A practitioner's guide to agent architecture. State machines, tool orchestration, memory systems, and human-in-the-loop escalation — from a real production agent.
Every autonomous agent follows the same fundamental loop. The differences are in what happens inside each phase and how the agent handles failure.
This is an OODA loop adapted for AI agents. The key insight is that the filesystem is memory — state persists between invocations by writing to disk. The agent does not rely on in-context memory alone.
Define discrete phases the agent moves through, with clear entry/exit criteria. This prevents the agent from thrashing between tasks.
## Phase Transitions
RECON → RESEARCH → STRATEGY → BUILD → DEPLOY → MEASURE → EVOLVE
↑ |
└──────────────────────────────────────────────────────────┘
Entry criteria for each phase:
- RECON: Agent starts here. Scan environment, discover capabilities.
- RESEARCH: RECON complete. Market analysis, opportunity identification.

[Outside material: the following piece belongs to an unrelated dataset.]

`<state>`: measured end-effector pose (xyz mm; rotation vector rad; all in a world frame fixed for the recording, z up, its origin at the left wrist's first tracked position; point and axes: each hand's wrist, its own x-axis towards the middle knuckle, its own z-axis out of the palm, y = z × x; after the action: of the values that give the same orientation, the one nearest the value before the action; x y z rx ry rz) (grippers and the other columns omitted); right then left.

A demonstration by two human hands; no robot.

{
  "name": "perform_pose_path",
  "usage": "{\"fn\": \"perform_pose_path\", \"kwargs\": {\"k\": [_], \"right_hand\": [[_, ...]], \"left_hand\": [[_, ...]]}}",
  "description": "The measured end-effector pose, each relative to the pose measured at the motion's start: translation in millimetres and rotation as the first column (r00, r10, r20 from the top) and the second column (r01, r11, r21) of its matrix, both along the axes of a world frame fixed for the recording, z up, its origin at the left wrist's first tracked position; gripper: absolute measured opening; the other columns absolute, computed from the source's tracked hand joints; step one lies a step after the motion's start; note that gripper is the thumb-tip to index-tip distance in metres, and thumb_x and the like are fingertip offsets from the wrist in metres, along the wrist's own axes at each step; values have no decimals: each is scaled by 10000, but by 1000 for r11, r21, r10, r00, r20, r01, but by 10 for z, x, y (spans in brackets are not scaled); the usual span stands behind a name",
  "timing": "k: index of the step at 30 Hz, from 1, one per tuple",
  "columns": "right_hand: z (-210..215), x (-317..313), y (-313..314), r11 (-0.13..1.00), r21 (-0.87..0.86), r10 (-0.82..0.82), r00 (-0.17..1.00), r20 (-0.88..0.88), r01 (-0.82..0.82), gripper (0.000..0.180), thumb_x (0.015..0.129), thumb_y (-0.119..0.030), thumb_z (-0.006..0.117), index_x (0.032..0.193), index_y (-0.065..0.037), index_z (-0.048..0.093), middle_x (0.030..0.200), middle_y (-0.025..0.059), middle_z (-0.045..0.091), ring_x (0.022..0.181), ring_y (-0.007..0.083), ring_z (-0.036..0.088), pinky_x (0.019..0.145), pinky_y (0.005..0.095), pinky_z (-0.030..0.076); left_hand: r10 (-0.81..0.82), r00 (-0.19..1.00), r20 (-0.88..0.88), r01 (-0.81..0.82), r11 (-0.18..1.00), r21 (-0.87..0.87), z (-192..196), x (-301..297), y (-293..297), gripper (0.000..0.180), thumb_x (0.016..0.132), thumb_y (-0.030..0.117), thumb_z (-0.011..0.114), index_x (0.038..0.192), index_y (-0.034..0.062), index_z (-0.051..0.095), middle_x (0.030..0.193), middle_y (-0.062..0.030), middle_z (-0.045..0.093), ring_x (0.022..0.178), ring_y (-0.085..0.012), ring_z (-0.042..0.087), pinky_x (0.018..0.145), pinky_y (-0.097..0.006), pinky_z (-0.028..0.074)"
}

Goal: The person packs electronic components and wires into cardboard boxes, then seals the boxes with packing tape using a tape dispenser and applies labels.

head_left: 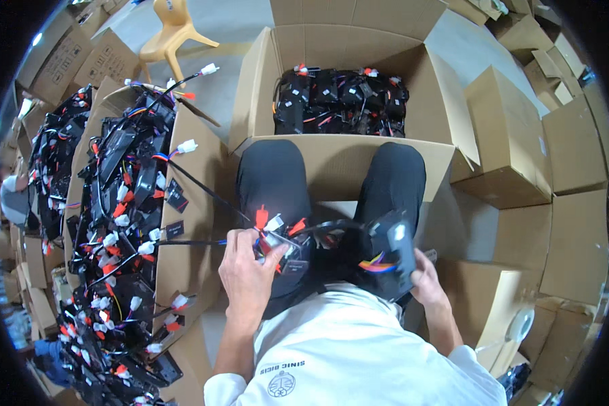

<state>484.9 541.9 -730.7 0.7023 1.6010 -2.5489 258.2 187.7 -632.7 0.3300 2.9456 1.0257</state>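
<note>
Two hands are seen in the single head view, both closed on one wired black module held over the lap. The left hand is clamped around a bundle of wires with red and white connectors, apparently gathered so the loose leads are kept from tangling. The right hand is gripped on the black module, whose casing is tilted up toward the camera, likely so its face and its coloured wires can be checked. The hands are held apart, with the cable stretched between them. At twelve o'clock from the hands an open cardboard box is set against the knees, within easy reach, and is packed with a neat row of black modules. At nine o'clock a second carton is heaped with a pile of modules and trailing wires, one black lead being drawn from it toward the left hand. More cartons are stacked at three o'clock, and a yellow chair stands at eleven o'clock.
</note>
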Motion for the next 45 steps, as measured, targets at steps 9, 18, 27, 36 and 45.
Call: {"fn": "perform_pose_path", "kwargs": {"k": [9, 18, 27, 36, 45], "right_hand": [[890, -748, 151, 82, 778, 454, 718, 528, -623, 691, 985, -641, 868, 1248, -3, 836, 935, 187, 834, 863, 362, 831, 802, 478, 651], [1505, -2223, -941, 227, 957, 819, 567, -88, -179, 568, 946, -447, 946, 1269, -15, 769, 1042, 136, 787, 951, 331, 797, 820, 452, 639], [1002, -2355, -1718, 409, 906, 762, 587, -273, -111, 179, 1030, -150, 811, 1113, -3, 754, 1052, 148, 760, 1030, 369, 755, 934, 514, 597], [1047, -2387, -1268, 704, 645, 517, 837, -181, -295, 307, 1192, -280, 724, 1130, 13, 792, 940, 121, 764, 832, 216, 751, 725, 377, 569], [1165, -2546, -1107, 775, 517, 530, 819, -220, -363, 329, 1199, -285, 723, 1133, 31, 788, 924, 81, 762, 837, 151, 766, 731, 327, 589]], "left_hand": [[-11, 984, 179, -59, 922, 383, -533, -179, -454, 159, 963, -33, 762, 1109, -48, 703, 1135, -162, 709, 1065, -300, 728, 957, -416, 580], [-155, 911, 383, -144, 750, 646, -547, -113, -665, 175, 1180, 145, 707, 1126, -14, 658, 990, -29, 667, 907, -93, 612, 798, -290, 529], [-174, 830, 531, -402, 474, 783, -167, -127, -681, 86, 1076, 11, 773, 1123, 16, 700, 994, 0, 717, 858, -38, 652, 759, -217, 526], [-87, 946, 312, -130, 780, 613, -109, -67, -76, 503, 964, -37, 910, 1383, -5, 633, 1108, -47, 754, 951, -86, 713, 854, -273, 606], [-4, 994, 109, -71, 732, 677, -306, -172, -210, 263, 1123, 201, 805, 1233, -38, 808, 1044, -129, 821, 773, -176, 729, 712, -325, 584]]}}
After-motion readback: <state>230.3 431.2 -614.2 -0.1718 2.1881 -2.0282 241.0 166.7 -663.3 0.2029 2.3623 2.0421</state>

- STRATEGY: Research complete. Rank opportunities, allocate resources.
- BUILD: Strategy chosen. Execute highest-priority task.

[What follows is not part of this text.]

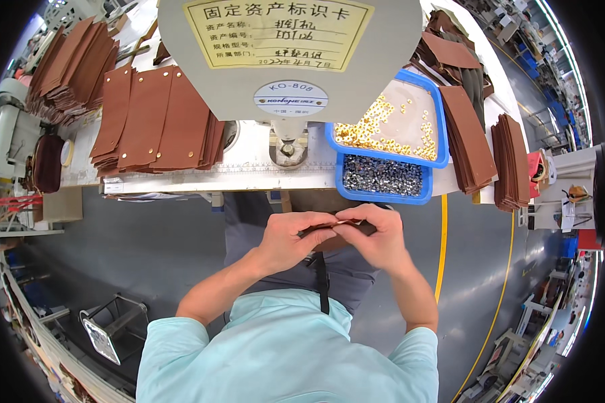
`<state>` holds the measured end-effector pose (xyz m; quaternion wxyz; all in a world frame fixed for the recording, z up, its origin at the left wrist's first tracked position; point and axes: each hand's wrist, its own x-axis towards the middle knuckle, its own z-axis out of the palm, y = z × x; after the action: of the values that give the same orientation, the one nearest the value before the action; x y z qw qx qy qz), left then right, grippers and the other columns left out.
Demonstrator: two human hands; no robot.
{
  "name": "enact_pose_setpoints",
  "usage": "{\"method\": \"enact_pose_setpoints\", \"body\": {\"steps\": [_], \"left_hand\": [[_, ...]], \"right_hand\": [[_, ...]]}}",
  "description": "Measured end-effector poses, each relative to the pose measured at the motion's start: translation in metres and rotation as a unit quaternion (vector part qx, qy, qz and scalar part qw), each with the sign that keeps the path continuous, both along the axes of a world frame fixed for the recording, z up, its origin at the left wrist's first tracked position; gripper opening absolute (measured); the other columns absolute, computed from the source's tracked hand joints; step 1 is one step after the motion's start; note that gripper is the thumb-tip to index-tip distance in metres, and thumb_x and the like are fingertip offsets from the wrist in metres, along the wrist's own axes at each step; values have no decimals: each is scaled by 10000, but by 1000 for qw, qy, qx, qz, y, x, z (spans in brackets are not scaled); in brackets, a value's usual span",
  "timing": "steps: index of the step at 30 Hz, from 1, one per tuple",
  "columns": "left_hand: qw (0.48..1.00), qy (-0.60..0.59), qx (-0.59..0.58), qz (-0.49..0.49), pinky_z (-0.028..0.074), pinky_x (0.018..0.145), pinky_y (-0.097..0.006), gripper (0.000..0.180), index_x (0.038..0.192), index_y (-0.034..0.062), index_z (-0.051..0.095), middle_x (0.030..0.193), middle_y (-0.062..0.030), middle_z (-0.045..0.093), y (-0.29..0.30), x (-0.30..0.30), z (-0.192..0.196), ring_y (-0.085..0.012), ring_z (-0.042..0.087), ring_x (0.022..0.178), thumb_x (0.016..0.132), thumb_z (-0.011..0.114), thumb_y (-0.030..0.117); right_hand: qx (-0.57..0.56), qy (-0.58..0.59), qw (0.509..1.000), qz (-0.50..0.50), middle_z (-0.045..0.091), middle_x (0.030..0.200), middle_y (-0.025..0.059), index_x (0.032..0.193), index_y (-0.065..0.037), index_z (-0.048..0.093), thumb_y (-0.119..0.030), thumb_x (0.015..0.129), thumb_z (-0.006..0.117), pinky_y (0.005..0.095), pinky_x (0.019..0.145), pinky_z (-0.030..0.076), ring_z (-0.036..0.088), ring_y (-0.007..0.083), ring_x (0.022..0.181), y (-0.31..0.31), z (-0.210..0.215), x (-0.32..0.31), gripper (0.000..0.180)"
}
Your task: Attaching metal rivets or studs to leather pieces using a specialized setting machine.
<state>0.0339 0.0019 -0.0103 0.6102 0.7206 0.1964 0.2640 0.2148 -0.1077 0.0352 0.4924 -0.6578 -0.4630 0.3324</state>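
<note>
So the top panels in the flat, reddish-brown leather-like stack (161,127) at front left already have round gold studs, so I'd count those as done. The thinner brown stack (464,138) on the right shows no studs I can make out, so maybe that's what's left.

The small folded brown leathery piece (329,243) is just short of the white tabletop (275,183), above the lap. Left hand (286,238) and right hand (378,238) both pinch it, thumbs against fingers. Can't tell if it's studded; fingers cover most of it.

Texture-wise: matte panels, a smooth pale grey machine head (228,94), a blue plastic tray (441,127) of shiny gold rings, and a second blue tray (383,199) full of dark, glittery metal bits.
</note>
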Motion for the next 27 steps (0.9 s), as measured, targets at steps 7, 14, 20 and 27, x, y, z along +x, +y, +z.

- DEPLOY: Build complete. Ship to production.
- MEASURE: Deployed. Check metrics, revenue, user signals.
- EVOLVE: Measurement complete. Update strategy, re-rank, self-modify.
Use the filesystem as the agent's persistent memory. Each file serves a specific memory function. The agent reads its own state files at the start of each invocation.
state/
├── log.md # Append-only event log (what happened)
├── strategy.md # Current strategy and ranked priorities
├── metrics.md # Quantitative measurements
├── roadmap.md # Ordered task queue
├── blockers.md # What's preventing progress
└── self_assessment.md # Agent's evaluation of its own performance
Define a tool hierarchy where the agent tries the best tool first, falls back to alternatives, and logs tool failures for future optimization.
Tool Selection Algorithm:
1. Identify the task type (search, create, deploy, measure)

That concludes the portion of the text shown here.